Você já
deve ter ouvido essa história em algum outro momento, mas não exatamente desta
forma. Calma, não perdeu o início do texto, é assim mesmo, a questão está em
que as narrativas raramente são totalmente originais, isso porque desde tempo
pré-históricos elas são utilizadas – fazem parte de nossa trajetória
civilizatória – e fica difícil, depois de tanto tempo, criar coisas novas.
Um outro
fato interessante é que usamos narrativas para praticamente tudo, desde ensinar
valores morais que sejam úteis a sociedade, até comandar exércitos e seguidores
contra um determinado inimigo. As possibilidades de uso das Narrativas são
infinitas e a cada dia descobre-se mais modelos e usos que antes não haviam
sido investigados, embora as mais famosas sejam no meio artístico, como
expressão de sentimentos e concepções, retratando justamente as sociedades que
ajudaram a criar e a desenvolver.
Mas o que
é uma Narrativa afinal? Fugindo de todos os tecnicismos possíveis poderia
definir a narrativa como a exposição sequencial de fatos – reais ou imaginários
– sob um viés interpretativo que possui intencionalidades, expressas ou não,
nos conteúdos apresentados de forma a criar uma perspectiva parcial orientada.

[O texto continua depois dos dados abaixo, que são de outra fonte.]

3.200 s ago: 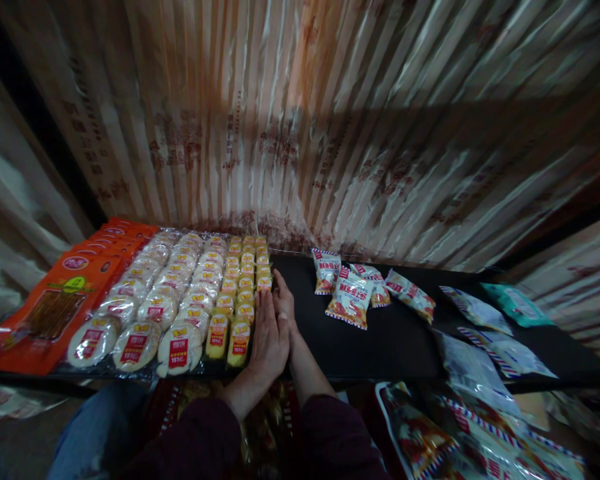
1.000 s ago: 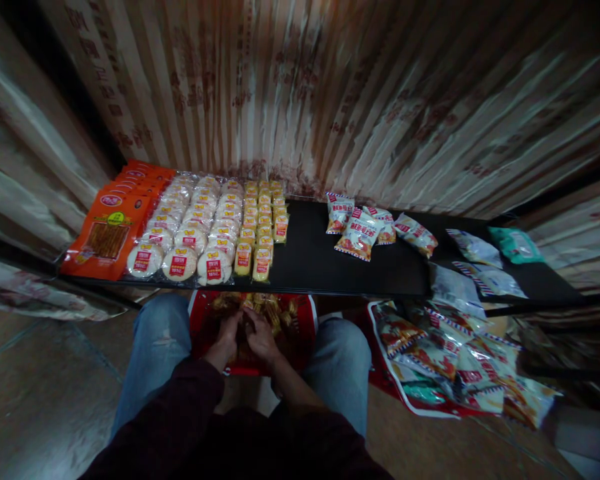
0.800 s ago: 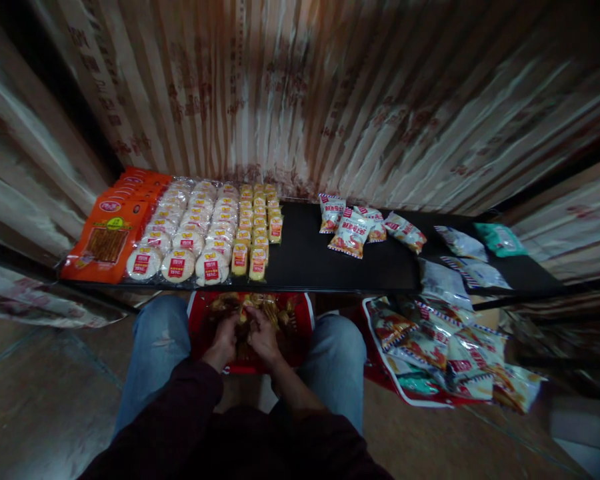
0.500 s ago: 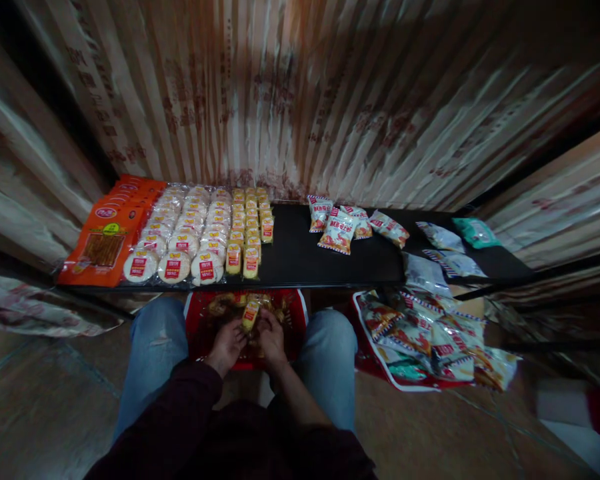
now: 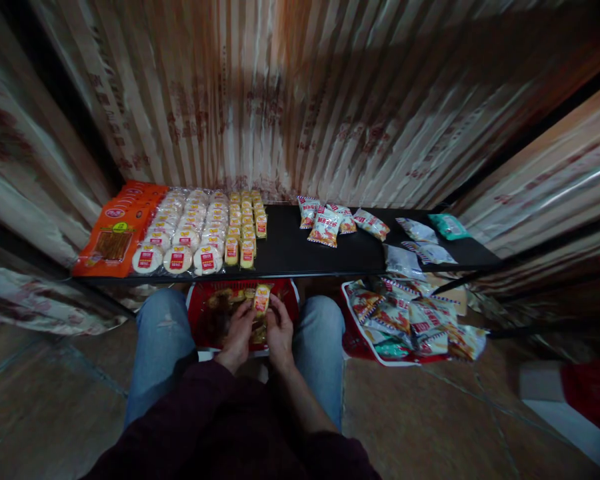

Ainda muito complicado? Ok, vamos fugir um pouco mais das questões técnicas.
Uma Narrativa é uma forma de alinhavar fatos reais ou imaginários sob uma
perspectiva particular com a intenção de orientar a percepção do outro. É, não
melhorou muito, então vamos a um exemplo:
— Diz-me
com quem andas, que te direi quem és.
Essa
expressão extremamente popular está enraizada na base da nossa formação
psicológica e pode ser traduzida em infinitas possibilidades e usos. Basta que
pense em uma linguagem não formal, aquela que não usa palavras. Pense em, por
exemplo, cantores de Rap. Eles vão ter uma determinada “atitude”, um
determinado tipo de vestimenta, um determinado vocabulário, um determinado
estilo musical, tudo isso define os adeptos desse grupo. O mesmo vale para
surfistas, para empresários, para advogados, para políticos, para
donas-de-casa, para qualquer classe social, geográfica, racial, etc.
Nosso
cérebro evoluiu para identificar e usar padrões classificatórios, era uma
vantagem quando a velocidade que se identificava um predador ou um aliado
significava viver ou morrer. Portanto sempre buscamos nos mesclar com os grupos
que nos dão a sensação de segurança e absorvemos automaticamente padrões de
comportamento desse grupo em oposição a todos os outros. Ou seja, as pessoas com
quem me identifico, dizem muito sobre quem sou e onde quero chegar, ou “diz-me
com quem andas que te direi quem és”.
Mas o que
isso tem a ver com a Narrativa? Basicamente tudo. Da mesma forma que
identificamos padrões para sobreviver, criamos narrativas dentro desses padrões
interpretativos para auxiliar nessa identificação de aliados e predadores. Essa
tendência de seleção de fatos interpretados que permita a assimilação mais
fácil dos padrões é que criam as narrativas. Associamos determinadas atitudes a
determinados grupos e pressupomos que todos os integrantes assumam as mesmas
possibilidades de ação em situações semelhantes, em outras palavras, criamos
uma narrativa para cada conjunto de ações que determinam previamente uma
tendência quase que irrevogável.
Contra
fatos não há argumentos, certo? Errado. A narrativa é feita de fatos escolhidos
e alinhados dentro de um argumento que vai ser utilizado de forma a obter um
resultado objetivado. A forma como escolho os fatos que vou ressaltar ou omitir,
a sequência e velocidade que vou apresenta-los, são determinantes para
construir o meu argumento de forma que crie uma tendência de assimilação dos
mesmos como sendo a expressão da verdade que quero demonstrar. Portanto, fatos
interpretados são na verdade argumentos disfarçados em verdades incontestáveis
e totalmente convincentes de acordo com a habilidade utilizada na construção da
narrativa.
A forma mais
utilizada para impedir que uma narrativa nos conduza onde quiser e nos faça
agir sem refletir profundamente sobre os padrões é contrapor com uma narrativa
igualmente consistente – com fatos interpretados sob um viés contraditório de
forma a anular a assimilação automática da narrativa e obrigar uma reflexão
sobre os fatos sem interpretação que são a base da verdade.
Claro que
em tempos em que a internet aumenta a facilidade com que os fatos são
apresentados e versões sobre eles são divulgados aos borbotões isso não ocorre.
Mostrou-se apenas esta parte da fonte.